| Work instruction |
Copy, exactly and without additions, every line in the records below from the one holding "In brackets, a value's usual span" through the one holding "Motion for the", both ends included.

| Data records |

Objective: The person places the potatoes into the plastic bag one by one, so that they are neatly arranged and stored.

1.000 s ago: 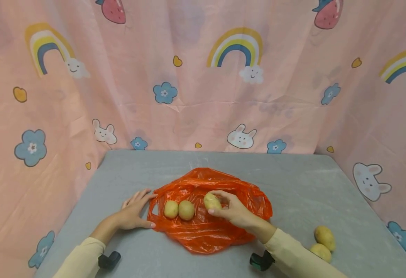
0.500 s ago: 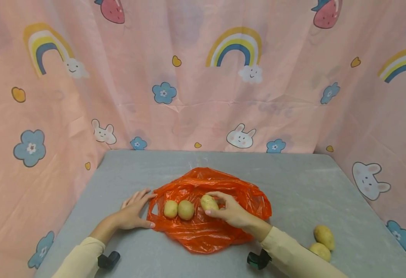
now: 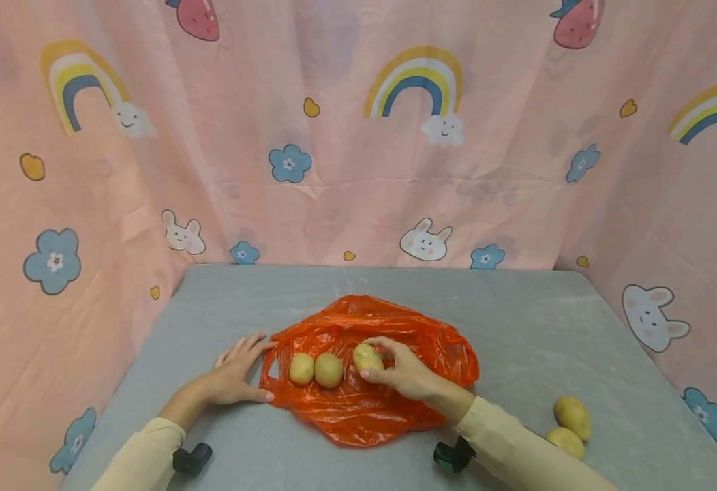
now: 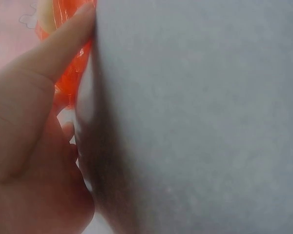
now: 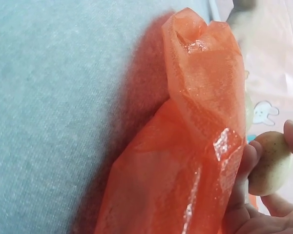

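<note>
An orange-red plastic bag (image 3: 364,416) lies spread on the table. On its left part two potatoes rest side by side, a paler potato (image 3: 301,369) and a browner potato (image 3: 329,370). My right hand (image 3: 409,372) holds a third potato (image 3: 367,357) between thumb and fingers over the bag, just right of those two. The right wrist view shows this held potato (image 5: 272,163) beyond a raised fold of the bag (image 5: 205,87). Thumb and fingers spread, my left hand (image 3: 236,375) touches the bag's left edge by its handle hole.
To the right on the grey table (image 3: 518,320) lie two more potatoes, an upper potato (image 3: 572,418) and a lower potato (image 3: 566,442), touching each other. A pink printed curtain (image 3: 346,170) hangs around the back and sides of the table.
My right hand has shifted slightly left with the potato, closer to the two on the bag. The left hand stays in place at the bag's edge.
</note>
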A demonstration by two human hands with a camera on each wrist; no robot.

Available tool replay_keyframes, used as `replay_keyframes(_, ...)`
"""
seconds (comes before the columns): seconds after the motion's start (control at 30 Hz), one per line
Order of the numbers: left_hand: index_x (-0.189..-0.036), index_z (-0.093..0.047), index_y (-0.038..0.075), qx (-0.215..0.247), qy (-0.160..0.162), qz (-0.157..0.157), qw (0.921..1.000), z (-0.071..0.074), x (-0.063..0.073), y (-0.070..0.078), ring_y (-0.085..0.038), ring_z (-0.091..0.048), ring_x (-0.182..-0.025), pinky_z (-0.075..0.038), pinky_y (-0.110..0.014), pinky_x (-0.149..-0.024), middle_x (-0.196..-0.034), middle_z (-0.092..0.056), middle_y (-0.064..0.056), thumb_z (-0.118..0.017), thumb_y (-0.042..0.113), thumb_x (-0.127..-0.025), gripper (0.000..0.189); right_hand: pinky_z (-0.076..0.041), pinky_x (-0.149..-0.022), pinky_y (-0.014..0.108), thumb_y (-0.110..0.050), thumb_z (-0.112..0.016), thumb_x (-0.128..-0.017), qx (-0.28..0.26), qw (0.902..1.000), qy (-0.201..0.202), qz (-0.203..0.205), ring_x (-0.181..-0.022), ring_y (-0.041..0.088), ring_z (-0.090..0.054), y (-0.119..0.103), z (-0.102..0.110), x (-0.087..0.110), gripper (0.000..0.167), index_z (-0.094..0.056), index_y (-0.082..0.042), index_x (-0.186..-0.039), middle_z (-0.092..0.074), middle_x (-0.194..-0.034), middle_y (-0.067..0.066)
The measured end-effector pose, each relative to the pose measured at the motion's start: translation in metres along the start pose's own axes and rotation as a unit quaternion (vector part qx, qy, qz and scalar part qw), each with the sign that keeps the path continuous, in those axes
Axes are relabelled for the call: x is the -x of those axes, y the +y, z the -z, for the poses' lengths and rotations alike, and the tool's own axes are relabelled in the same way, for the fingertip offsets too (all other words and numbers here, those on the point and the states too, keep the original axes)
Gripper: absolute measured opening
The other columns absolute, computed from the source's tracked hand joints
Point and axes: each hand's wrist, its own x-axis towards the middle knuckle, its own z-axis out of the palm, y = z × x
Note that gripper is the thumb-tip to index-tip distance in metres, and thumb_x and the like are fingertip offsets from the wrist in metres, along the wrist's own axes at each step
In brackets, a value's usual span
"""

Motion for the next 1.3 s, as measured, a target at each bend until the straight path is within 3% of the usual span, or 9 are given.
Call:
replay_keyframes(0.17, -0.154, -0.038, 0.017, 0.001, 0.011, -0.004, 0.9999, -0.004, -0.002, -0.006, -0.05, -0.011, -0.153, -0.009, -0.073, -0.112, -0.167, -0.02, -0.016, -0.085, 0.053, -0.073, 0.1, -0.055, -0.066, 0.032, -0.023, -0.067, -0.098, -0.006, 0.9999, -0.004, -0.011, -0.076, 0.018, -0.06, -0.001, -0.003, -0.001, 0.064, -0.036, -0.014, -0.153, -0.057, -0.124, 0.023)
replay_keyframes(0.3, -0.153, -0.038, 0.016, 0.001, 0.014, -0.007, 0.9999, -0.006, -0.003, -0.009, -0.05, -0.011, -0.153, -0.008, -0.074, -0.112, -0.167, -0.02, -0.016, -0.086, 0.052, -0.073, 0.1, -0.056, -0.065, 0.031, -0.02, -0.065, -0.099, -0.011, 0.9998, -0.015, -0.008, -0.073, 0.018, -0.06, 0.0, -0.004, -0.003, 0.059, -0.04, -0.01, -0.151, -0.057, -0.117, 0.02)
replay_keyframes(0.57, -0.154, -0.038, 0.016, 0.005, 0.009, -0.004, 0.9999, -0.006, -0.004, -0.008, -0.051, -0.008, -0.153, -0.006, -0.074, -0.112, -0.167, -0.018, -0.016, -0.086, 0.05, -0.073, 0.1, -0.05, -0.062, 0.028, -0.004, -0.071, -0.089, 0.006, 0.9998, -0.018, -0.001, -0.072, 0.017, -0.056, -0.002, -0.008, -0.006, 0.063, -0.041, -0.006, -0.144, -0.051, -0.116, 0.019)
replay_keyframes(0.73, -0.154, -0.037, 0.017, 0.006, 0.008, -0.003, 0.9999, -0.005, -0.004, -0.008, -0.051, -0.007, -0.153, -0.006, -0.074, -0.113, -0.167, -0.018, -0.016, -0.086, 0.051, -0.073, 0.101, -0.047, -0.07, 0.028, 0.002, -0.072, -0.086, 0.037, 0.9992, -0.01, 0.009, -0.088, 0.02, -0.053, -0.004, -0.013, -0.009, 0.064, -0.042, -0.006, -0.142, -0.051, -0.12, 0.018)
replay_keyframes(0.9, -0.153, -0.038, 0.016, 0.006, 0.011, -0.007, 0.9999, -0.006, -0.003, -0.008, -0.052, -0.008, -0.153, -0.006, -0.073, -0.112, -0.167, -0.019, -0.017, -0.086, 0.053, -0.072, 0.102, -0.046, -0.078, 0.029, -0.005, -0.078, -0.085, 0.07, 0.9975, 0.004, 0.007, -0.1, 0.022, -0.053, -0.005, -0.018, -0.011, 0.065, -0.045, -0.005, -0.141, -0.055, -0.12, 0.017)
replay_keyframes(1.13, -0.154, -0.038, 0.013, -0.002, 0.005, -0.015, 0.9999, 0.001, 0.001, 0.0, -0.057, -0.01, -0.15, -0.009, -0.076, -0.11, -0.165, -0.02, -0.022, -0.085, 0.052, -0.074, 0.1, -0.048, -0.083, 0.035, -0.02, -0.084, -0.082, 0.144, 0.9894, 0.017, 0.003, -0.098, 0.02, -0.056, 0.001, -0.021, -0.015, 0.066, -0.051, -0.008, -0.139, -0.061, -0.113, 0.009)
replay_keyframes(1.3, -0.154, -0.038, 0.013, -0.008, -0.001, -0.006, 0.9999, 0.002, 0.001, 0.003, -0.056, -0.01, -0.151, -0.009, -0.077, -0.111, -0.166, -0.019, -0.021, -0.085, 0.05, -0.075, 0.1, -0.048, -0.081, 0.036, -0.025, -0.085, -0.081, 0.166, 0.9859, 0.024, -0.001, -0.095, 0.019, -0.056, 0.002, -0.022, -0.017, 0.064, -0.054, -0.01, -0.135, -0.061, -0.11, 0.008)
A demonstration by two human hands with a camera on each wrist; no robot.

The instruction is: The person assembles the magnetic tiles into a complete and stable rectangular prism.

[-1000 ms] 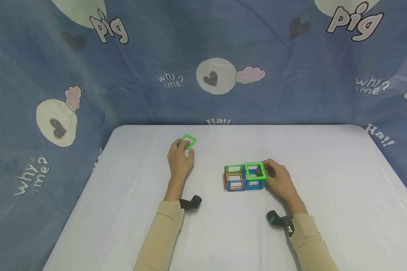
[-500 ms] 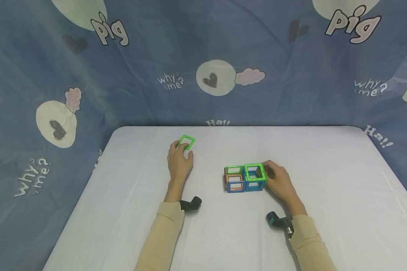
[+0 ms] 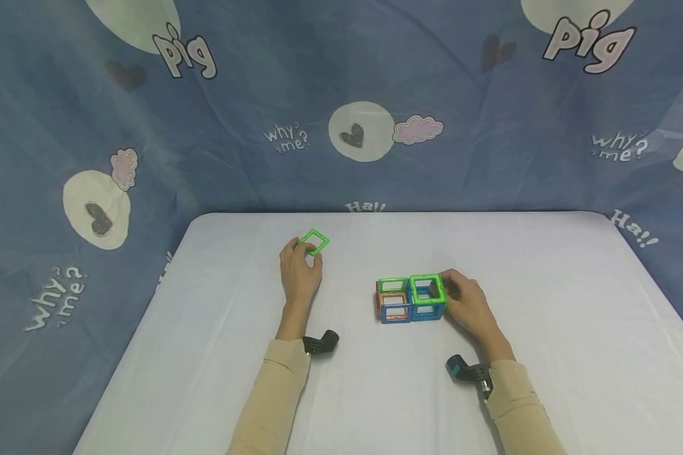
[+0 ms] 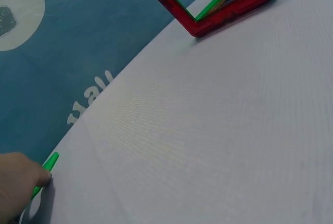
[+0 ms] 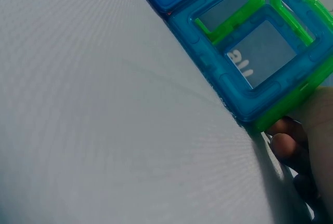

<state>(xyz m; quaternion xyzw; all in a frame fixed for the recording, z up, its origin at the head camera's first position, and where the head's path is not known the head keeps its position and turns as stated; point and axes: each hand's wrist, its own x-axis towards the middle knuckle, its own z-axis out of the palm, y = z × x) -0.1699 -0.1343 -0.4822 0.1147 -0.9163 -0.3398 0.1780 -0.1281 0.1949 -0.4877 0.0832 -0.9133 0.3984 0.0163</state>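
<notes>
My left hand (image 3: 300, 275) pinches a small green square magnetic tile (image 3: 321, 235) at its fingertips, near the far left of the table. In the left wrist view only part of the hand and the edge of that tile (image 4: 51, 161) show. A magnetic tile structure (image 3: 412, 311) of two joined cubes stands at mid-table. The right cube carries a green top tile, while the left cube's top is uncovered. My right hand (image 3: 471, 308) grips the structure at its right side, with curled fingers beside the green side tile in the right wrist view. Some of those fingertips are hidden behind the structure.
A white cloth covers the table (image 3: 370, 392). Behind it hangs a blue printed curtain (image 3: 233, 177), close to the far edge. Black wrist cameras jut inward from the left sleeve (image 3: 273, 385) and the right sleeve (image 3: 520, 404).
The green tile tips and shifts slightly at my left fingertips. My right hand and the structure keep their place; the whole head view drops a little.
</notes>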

| Response to the task |
In brackets, a value's usual span
"""

Motion for the next 1.3 s, as measured, a target at each bend until the straight path is within 3% of the usual span, or 9 are given.

This completes the answer to the exercise.